DATA SECTION:
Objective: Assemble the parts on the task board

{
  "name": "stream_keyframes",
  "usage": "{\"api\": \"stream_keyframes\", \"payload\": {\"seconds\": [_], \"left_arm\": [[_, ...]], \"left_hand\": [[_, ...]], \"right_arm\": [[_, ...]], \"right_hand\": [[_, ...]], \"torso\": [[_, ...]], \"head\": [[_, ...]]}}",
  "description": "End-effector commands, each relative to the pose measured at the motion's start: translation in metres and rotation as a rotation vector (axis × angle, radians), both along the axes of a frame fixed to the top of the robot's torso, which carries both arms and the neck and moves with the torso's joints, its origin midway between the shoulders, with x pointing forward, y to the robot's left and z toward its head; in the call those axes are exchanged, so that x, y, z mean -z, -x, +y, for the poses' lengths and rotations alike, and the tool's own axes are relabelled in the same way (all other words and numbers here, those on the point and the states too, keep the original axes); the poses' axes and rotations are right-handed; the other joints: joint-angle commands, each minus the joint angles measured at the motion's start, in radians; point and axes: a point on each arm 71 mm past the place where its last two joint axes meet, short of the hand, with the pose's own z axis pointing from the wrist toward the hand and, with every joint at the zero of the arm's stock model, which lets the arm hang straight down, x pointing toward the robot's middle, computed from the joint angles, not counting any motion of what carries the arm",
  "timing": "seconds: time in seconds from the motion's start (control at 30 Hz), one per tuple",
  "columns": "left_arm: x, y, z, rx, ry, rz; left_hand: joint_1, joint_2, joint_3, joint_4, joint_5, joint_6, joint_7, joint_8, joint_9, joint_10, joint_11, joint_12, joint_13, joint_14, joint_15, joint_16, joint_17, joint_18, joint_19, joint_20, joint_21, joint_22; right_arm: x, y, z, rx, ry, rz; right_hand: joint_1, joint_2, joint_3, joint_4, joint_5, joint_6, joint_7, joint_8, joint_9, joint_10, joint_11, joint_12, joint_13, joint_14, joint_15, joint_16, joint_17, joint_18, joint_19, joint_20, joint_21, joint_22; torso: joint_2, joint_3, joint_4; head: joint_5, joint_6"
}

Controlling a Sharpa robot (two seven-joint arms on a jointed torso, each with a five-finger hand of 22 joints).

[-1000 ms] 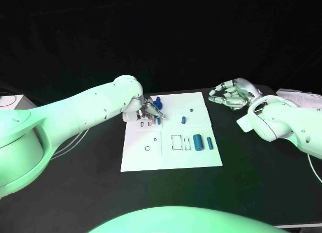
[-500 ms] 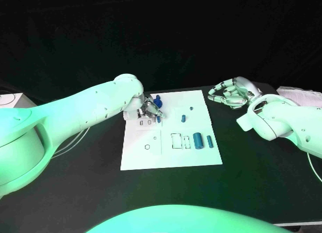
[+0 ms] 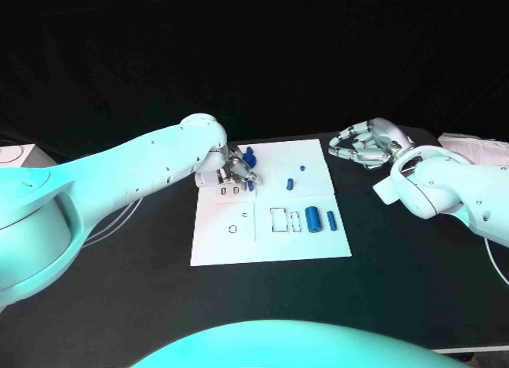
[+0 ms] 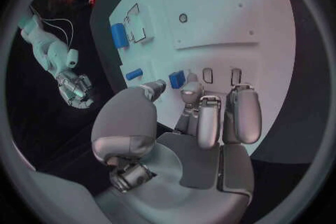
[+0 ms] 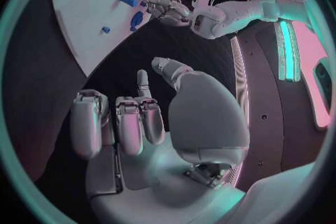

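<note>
Task board (image 3: 271, 245), the white plate, is lying flat in the middle of the black counter (image 3: 420, 268), and small blue parts are resting on it: a thick cylinder (image 3: 312, 218) and a slimmer bar (image 3: 331, 221) beside the outlined slots near the middle, a short peg (image 3: 290, 184) further back, and a tiny piece (image 3: 302, 165) near the far edge. The left robot hand (image 3: 234, 175) is working over the board's far left corner, and its fingertips (image 4: 189, 89) are pinching a small blue part (image 4: 176, 79) just beside two small rectangular sockets (image 4: 208, 75); the left wrist view is showing the piece caught between the thumb and a finger while the other fingers are lying alongside. The right robot hand (image 3: 365, 146) is hovering off the board's far right corner with its fingers curled in and nothing in them, well apart from the parts.

Judging by this, the step in hand is seating the pinched piece into one of those nearby sockets. To do it well, the hand should be keeping the part square to the slot, lowering it straight and gently, and pressing only once the edges are lining up; a tilted entry would probably be jamming it. Whether the part is already touching the board I cannot tell. The right robot hand could be steadying the board's edge if the plate starts sliding.
</note>
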Motion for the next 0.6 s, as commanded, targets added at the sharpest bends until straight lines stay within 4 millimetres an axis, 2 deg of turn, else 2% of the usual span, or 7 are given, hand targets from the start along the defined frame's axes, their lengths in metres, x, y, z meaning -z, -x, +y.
{"api": "stream_keyframes", "payload": {"seconds": [0.03,0.13,0.17,0.43,0.6], "left_arm": [[0.0010,0.0013,-0.0025,0.013,0.012,0.014],[0.0011,0.0016,-0.0028,0.014,0.016,0.018],[0.0013,0.0019,-0.0029,0.014,0.019,0.020],[0.0017,0.0028,-0.0027,0.005,0.046,0.034],[0.0014,0.0027,-0.0033,-0.007,0.067,0.033]], "left_hand": [[0.009,0.001,0.003,-0.003,-0.002,-0.001,-0.003,0.003,0.001,-0.005,-0.003,-0.005,0.001,0.102,0.000,-0.001,0.255,-0.013,-0.006,0.002,0.004,0.000],[0.024,0.004,0.007,-0.004,-0.002,0.001,-0.003,0.006,0.005,-0.005,-0.004,-0.006,0.001,0.102,0.000,-0.001,0.255,-0.013,-0.006,0.002,0.004,0.001],[0.053,0.008,0.022,-0.011,-0.002,0.005,-0.004,0.011,0.012,-0.003,-0.005,-0.005,0.004,0.102,-0.001,-0.001,0.255,-0.013,-0.006,0.002,0.005,0.003],[0.132,0.013,0.093,-0.036,-0.001,0.012,-0.012,0.032,0.049,0.001,-0.013,-0.005,0.009,0.102,-0.007,0.001,0.256,-0.013,-0.006,0.001,0.006,0.004],[0.141,0.011,0.114,-0.043,-0.001,0.013,-0.015,0.039,0.061,0.002,-0.015,-0.006,0.009,0.103,-0.009,0.002,0.257,-0.013,-0.006,-0.001,0.007,0.005]], "right_arm": [[-0.0005,0.0001,0.0014,-0.007,0.005,-0.003],[-0.0004,0.0000,0.0017,-0.007,0.005,-0.003],[-0.0004,-0.0001,0.0018,-0.007,0.005,-0.003],[-0.0001,-0.0006,0.0026,-0.009,0.006,-0.001],[0.0000,-0.0009,0.0028,-0.009,0.006,0.000]], "right_hand": [[-0.003,-0.004,-0.001,0.004,0.004,-0.009,-0.001,-0.004,0.001,0.106,0.007,0.003,0.263,0.106,0.009,0.004,0.263,0.001,0.015,0.007,0.002,0.001],[-0.002,-0.003,0.000,0.004,0.005,-0.008,-0.001,-0.004,0.002,0.106,0.007,0.003,0.263,0.106,0.009,0.004,0.263,0.001,0.015,0.007,0.002,0.001],[-0.002,-0.003,0.000,0.004,0.005,-0.008,-0.001,-0.004,0.002,0.106,0.007,0.003,0.263,0.106,0.009,0.004,0.263,0.001,0.015,0.007,0.002,0.001],[-0.002,-0.003,0.000,0.004,0.005,-0.008,-0.001,-0.004,0.002,0.106,0.007,0.003,0.263,0.106,0.009,0.004,0.263,0.001,0.015,0.007,0.002,0.001],[-0.002,-0.003,0.000,0.004,0.005,-0.008,-0.001,-0.004,0.002,0.106,0.007,0.003,0.263,0.106,0.009,0.004,0.263,0.001,0.015,0.007,0.002,0.001]], "torso": [[0.000,0.0000,0.0018],[-0.001,0.0007,0.0018],[-0.001,0.0008,0.0017],[0.000,0.0014,0.0010],[0.000,0.0018,0.0015]], "head": [[0.000,-0.003],[0.001,-0.003],[0.001,-0.004],[0.001,-0.005],[0.002,-0.004]]}}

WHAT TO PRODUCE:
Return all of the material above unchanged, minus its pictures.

RESULT OF THIS TASK:
Objective: Assemble the parts on the task board

{
  "name": "stream_keyframes",
  "usage": "{\"api\": \"stream_keyframes\", \"payload\": {\"seconds\": [_], \"left_arm\": [[_, ...]], \"left_hand\": [[_, ...]], \"right_arm\": [[_, ...]], \"right_hand\": [[_, ...]], \"torso\": [[_, ...]], \"head\": [[_, ...]]}}",
  "description": "End-effector commands, each relative to the pose measured at the motion's start: translation in metres and rotation as a rotation vector (axis × angle, radians), both along the axes of a frame fixed to the top of the robot's torso, which carries both arms and the neck and moves with the torso's joints, its origin midway between the shoulders, with x pointing forward, y to the robot's left and z toward its head; in the call those axes are exchanged, so that x, y, z mean -z, -x, +y, for the poses' lengths and rotations alike, and the tool's own axes are relabelled in the same way (all other words and numbers here, those on the point and the states too, keep the original axes); the poses' axes and rotations are right-handed; the other joints: joint-angle commands, each minus the joint angles measured at the motion's start, in radians; point and axes: a point on each arm 71 mm past the place where its last two joint axes meet, short of the hand, with the pose's own z axis pointing from the wrist toward the hand and, with every joint at the zero of the arm's stock model, which lets the arm hang straight down, x pointing toward the robot's middle, computed from the joint angles, not counting any motion of what carries the arm",
  "timing": "seconds: time in seconds from the motion's start (control at 30 Hz), one per tuple",
  "columns": "left_arm: x, y, z, rx, ry, rz; left_hand: joint_1, joint_2, joint_3, joint_4, joint_5, joint_6, joint_7, joint_8, joint_9, joint_10, joint_11, joint_12, joint_13, joint_14, joint_15, joint_16, joint_17, joint_18, joint_19, joint_20, joint_21, joint_22; right_arm: x, y, z, rx, ry, rz; right_hand: joint_1, joint_2, joint_3, joint_4, joint_5, joint_6, joint_7, joint_8, joint_9, joint_10, joint_11, joint_12, joint_13, joint_14, joint_15, joint_16, joint_17, joint_18, joint_19, joint_20, joint_21, joint_22; torso: joint_2, joint_3, joint_4; head: joint_5, joint_6"
}

Controlling a Sharpa robot (two seven-joint arms on a jointed torso, each with a five-finger hand of 22 joints).

[-1000 ms] 
[-500 ms] 
[+0 ms] 
[+0 ms] 
[+0 ms] 

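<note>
Task board (image 3: 271, 245), the white plate, is lying flat in the middle of the black counter (image 3: 420, 268), and small blue parts are resting on it: a thick cylinder (image 3: 312, 218) and a slimmer bar (image 3: 331, 221) beside the outlined slots near the middle, a short peg (image 3: 290, 184) further back, and a tiny piece (image 3: 302, 165) near the far edge. The left robot hand (image 3: 234, 175) is working over the board's far left corner, and its fingertips (image 4: 189, 89) are pinching a small blue part (image 4: 176, 79) just beside two small rectangular sockets (image 4: 208, 75); the left wrist view is showing the piece caught between the thumb and a finger while the other fingers are lying alongside. The right robot hand (image 3: 365, 146) is hovering off the board's far right corner with its fingers curled in and nothing in them, well apart from the parts.

Judging by this, the step in hand is seating the pinched piece into one of those nearby sockets. To do it well, the hand should be keeping the part square to the slot, lowering it straight and gently, and pressing only once the edges are lining up; a tilted entry would probably be jamming it. Whether the part is already touching the board I cannot tell. The right robot hand could be steadying the board's edge if the plate starts sliding.
</note>
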Motion for the next 0.6 s, as commanded, targets added at the sharpest bends until straight lines stay within 4 millimetres an axis, 2 deg of turn, else 2% of the usual span, or 7 are given, hand targets from the start along the defined frame's axes, their lengths in metres, x, y, z meaning -z, -x, +y.
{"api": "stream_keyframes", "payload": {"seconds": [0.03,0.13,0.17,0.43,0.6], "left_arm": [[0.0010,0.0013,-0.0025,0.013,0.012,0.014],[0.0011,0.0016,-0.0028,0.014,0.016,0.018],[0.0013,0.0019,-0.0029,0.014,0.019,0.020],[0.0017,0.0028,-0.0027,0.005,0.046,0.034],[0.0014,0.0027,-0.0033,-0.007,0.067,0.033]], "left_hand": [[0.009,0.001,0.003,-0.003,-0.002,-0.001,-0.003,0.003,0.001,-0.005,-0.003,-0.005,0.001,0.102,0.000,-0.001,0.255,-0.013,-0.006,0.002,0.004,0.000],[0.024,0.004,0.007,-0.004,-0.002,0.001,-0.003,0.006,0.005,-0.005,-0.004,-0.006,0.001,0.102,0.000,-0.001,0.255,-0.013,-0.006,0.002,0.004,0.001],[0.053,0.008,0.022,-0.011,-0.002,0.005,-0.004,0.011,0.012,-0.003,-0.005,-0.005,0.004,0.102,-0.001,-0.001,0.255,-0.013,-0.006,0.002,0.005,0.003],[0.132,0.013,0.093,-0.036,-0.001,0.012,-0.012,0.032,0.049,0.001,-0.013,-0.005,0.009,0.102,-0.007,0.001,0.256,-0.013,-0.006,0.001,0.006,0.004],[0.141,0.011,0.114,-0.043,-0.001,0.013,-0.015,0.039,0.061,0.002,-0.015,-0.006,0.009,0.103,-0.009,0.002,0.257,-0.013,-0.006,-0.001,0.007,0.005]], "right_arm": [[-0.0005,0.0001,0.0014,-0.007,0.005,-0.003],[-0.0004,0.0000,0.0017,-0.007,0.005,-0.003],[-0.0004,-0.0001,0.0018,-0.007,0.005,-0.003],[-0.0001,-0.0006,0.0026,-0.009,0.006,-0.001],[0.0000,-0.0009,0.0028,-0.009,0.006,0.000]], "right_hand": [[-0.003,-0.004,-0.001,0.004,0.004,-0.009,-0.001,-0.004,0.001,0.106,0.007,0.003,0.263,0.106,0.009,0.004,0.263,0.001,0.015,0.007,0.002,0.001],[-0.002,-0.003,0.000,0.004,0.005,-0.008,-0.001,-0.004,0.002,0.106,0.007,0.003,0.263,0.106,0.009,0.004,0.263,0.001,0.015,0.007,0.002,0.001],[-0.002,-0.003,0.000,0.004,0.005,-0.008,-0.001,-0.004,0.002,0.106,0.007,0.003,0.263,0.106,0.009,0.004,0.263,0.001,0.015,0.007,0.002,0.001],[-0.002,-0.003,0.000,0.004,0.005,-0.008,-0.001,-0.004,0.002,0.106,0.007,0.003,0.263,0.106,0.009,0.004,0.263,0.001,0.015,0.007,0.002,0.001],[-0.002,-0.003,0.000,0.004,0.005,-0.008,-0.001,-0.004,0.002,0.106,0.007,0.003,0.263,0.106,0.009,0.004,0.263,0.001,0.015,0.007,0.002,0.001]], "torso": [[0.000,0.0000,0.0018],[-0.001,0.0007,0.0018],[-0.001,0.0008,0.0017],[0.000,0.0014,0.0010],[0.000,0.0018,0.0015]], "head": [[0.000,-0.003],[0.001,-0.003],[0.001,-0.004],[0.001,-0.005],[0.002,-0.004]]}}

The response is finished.